ABOUT THIS TASK
Where does the word "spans" appear in the data? Copy every line that holds it.

(Dataset items)
=== Begin Enclosure ===

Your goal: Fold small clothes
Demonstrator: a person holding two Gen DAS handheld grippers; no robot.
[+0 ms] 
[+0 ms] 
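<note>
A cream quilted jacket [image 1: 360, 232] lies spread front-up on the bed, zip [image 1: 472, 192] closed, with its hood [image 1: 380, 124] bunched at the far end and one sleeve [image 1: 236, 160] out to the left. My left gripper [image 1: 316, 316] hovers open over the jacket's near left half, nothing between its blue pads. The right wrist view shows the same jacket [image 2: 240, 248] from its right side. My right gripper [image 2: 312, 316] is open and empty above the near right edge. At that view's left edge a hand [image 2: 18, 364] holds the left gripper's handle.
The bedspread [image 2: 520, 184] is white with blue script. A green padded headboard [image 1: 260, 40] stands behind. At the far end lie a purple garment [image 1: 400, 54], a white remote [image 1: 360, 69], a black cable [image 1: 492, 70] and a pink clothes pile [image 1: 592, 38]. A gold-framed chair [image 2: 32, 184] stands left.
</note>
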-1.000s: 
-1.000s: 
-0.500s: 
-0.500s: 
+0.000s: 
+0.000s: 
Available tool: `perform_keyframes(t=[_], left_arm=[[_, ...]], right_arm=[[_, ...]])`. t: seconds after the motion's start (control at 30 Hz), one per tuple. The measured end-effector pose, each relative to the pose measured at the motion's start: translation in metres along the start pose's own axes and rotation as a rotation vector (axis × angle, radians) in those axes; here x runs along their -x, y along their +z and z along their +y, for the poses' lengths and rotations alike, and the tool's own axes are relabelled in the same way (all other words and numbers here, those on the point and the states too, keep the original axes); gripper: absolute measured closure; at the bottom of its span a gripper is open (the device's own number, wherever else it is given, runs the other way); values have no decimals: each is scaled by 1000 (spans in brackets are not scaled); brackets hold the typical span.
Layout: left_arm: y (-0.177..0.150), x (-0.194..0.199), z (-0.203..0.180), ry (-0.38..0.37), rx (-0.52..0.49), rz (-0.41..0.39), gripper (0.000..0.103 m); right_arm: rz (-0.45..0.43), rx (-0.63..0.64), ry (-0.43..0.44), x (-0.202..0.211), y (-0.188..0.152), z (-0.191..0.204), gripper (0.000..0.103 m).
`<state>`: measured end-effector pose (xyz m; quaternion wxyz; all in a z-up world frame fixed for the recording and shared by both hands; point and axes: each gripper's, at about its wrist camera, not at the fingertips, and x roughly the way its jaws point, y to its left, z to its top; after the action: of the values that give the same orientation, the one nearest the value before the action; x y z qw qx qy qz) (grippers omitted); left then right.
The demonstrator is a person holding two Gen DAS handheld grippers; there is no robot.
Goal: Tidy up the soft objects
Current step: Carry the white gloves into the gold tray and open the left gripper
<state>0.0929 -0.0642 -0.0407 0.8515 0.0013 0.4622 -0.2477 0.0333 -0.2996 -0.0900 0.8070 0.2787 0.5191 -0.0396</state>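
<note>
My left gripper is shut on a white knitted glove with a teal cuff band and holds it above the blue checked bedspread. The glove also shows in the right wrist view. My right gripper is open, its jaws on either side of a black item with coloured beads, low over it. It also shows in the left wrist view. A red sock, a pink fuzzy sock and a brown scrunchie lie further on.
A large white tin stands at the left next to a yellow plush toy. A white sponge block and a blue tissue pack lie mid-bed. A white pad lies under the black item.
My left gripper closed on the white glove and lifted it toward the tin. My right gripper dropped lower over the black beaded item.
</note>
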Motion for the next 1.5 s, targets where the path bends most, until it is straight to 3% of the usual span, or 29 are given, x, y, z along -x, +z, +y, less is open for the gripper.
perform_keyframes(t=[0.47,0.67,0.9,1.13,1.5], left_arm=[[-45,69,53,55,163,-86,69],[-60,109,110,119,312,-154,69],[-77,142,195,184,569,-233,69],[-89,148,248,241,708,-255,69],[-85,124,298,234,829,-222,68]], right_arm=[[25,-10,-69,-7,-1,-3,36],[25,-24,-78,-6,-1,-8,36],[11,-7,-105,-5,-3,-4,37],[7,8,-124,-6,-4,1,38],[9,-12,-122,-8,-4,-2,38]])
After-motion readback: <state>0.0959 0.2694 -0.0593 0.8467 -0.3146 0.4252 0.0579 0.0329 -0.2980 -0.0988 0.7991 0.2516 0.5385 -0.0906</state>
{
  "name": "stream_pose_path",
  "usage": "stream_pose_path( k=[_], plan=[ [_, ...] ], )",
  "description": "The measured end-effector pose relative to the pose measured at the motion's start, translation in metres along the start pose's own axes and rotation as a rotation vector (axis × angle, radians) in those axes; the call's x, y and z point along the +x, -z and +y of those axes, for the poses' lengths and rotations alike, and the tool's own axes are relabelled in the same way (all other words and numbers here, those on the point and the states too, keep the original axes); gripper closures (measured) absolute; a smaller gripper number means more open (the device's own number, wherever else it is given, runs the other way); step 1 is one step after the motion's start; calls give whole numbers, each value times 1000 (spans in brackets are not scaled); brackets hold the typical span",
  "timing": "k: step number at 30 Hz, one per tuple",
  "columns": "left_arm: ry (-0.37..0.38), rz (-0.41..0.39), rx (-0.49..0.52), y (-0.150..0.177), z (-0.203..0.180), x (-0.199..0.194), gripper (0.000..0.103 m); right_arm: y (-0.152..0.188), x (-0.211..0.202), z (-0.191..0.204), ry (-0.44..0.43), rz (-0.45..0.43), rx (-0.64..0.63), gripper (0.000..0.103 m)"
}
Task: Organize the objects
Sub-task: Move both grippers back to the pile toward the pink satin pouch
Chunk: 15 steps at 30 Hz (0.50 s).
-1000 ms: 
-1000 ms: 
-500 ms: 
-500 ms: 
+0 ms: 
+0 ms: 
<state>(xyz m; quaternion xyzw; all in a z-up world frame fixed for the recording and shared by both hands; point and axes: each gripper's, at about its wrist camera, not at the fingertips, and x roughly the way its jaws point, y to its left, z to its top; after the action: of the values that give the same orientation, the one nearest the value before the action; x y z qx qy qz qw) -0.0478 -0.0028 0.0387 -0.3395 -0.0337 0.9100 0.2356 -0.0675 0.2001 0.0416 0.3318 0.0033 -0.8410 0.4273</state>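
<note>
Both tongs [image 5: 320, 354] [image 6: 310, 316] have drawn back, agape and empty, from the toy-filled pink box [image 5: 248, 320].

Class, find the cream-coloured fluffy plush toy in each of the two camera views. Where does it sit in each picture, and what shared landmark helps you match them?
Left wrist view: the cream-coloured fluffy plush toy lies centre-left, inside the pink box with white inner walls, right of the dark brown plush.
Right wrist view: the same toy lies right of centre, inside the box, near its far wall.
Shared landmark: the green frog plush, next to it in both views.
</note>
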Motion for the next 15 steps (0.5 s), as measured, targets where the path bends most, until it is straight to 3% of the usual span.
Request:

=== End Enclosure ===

OUTPUT FOR THIS TASK
Available tool: `perform_keyframes(t=[_], left_arm=[[_, ...]], right_arm=[[_, ...]])`. t: seconds after the motion's start (control at 30 Hz), one per tuple. The measured end-effector pose, each relative to the pose measured at the motion's start: translation in metres along the start pose's own axes and rotation as a rotation vector (axis × angle, radians) in those axes; here x runs along their -x, y along their +z and z along their +y, for the poses' lengths and rotations alike, and the tool's own axes are relabelled in the same way (all other words and numbers here, those on the point and the states too, keep the original axes); gripper: absolute measured closure; at the bottom of its span a gripper is open (the device's own number, wherever else it is given, runs the other way); values have no decimals: each is scaled by 1000 (spans in brackets are not scaled); brackets hold the typical span.
  "description": "The measured end-effector pose relative to the pose measured at the motion's start, translation in metres along the start pose's own axes and rotation as a rotation vector (axis × angle, radians) in those axes; the call's x, y and z point along the +x, -z and +y of those axes, for the poses' lengths and rotations alike, and the tool's own axes are relabelled in the same way (all other words and numbers here, those on the point and the states too, keep the original axes); gripper closures (measured) absolute; a smaller gripper number means more open (the device's own number, wherever else it is given, runs the other way); step 1 is one step after the motion's start; calls give whole numbers, each value times 1000 (spans in brackets are not scaled); brackets hold the typical span",

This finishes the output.